• [Task description]:
Please write out the listing below again in its exact form.

• [Data shown]:
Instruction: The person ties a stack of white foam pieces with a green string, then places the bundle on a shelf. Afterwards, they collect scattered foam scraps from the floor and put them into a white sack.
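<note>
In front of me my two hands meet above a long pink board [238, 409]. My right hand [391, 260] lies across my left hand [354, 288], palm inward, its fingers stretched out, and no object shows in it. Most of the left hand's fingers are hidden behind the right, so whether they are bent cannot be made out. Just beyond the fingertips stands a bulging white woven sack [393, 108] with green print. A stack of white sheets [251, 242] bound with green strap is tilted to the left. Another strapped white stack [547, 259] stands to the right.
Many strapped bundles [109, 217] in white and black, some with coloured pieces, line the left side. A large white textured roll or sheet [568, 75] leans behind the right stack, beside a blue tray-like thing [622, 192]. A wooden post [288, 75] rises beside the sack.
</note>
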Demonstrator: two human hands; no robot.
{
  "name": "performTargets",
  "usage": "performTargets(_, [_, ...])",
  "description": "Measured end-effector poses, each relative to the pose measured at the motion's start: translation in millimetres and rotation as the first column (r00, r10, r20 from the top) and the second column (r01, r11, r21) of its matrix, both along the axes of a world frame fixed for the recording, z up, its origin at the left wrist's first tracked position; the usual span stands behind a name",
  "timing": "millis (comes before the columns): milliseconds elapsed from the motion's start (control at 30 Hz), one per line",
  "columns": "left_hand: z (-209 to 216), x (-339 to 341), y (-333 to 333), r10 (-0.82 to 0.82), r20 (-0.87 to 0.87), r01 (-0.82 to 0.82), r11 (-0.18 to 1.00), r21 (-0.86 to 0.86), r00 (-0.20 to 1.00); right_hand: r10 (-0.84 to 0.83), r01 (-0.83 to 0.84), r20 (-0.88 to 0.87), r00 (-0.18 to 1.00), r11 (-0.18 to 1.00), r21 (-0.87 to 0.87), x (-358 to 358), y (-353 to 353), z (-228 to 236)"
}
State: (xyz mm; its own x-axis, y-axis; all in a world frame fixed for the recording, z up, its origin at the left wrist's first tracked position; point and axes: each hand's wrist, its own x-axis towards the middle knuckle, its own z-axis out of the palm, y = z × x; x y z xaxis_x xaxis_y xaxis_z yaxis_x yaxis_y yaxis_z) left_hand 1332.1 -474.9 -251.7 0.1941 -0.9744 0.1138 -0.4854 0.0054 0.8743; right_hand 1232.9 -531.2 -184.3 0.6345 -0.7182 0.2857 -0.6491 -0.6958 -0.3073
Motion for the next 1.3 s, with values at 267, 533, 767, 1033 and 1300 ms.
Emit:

• [Output for this exercise]:
Instruction: The person ties a stack of white foam pieces with a green string, then places the bundle on a shelf. Afterwards, they collect scattered foam scraps from the floor and put them into a white sack.
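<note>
In front of me my two hands meet above a long pink board [238, 409]. My right hand [391, 260] lies across my left hand [354, 288], palm inward, its fingers stretched out, and no object shows in it. Most of the left hand's fingers are hidden behind the right, so whether they are bent cannot be made out. Just beyond the fingertips stands a bulging white woven sack [393, 108] with green print. A stack of white sheets [251, 242] bound with green strap is tilted to the left. Another strapped white stack [547, 259] stands to the right.
Many strapped bundles [109, 217] in white and black, some with coloured pieces, line the left side. A large white textured roll or sheet [568, 75] leans behind the right stack, beside a blue tray-like thing [622, 192]. A wooden post [288, 75] rises beside the sack.
</note>
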Demonstrator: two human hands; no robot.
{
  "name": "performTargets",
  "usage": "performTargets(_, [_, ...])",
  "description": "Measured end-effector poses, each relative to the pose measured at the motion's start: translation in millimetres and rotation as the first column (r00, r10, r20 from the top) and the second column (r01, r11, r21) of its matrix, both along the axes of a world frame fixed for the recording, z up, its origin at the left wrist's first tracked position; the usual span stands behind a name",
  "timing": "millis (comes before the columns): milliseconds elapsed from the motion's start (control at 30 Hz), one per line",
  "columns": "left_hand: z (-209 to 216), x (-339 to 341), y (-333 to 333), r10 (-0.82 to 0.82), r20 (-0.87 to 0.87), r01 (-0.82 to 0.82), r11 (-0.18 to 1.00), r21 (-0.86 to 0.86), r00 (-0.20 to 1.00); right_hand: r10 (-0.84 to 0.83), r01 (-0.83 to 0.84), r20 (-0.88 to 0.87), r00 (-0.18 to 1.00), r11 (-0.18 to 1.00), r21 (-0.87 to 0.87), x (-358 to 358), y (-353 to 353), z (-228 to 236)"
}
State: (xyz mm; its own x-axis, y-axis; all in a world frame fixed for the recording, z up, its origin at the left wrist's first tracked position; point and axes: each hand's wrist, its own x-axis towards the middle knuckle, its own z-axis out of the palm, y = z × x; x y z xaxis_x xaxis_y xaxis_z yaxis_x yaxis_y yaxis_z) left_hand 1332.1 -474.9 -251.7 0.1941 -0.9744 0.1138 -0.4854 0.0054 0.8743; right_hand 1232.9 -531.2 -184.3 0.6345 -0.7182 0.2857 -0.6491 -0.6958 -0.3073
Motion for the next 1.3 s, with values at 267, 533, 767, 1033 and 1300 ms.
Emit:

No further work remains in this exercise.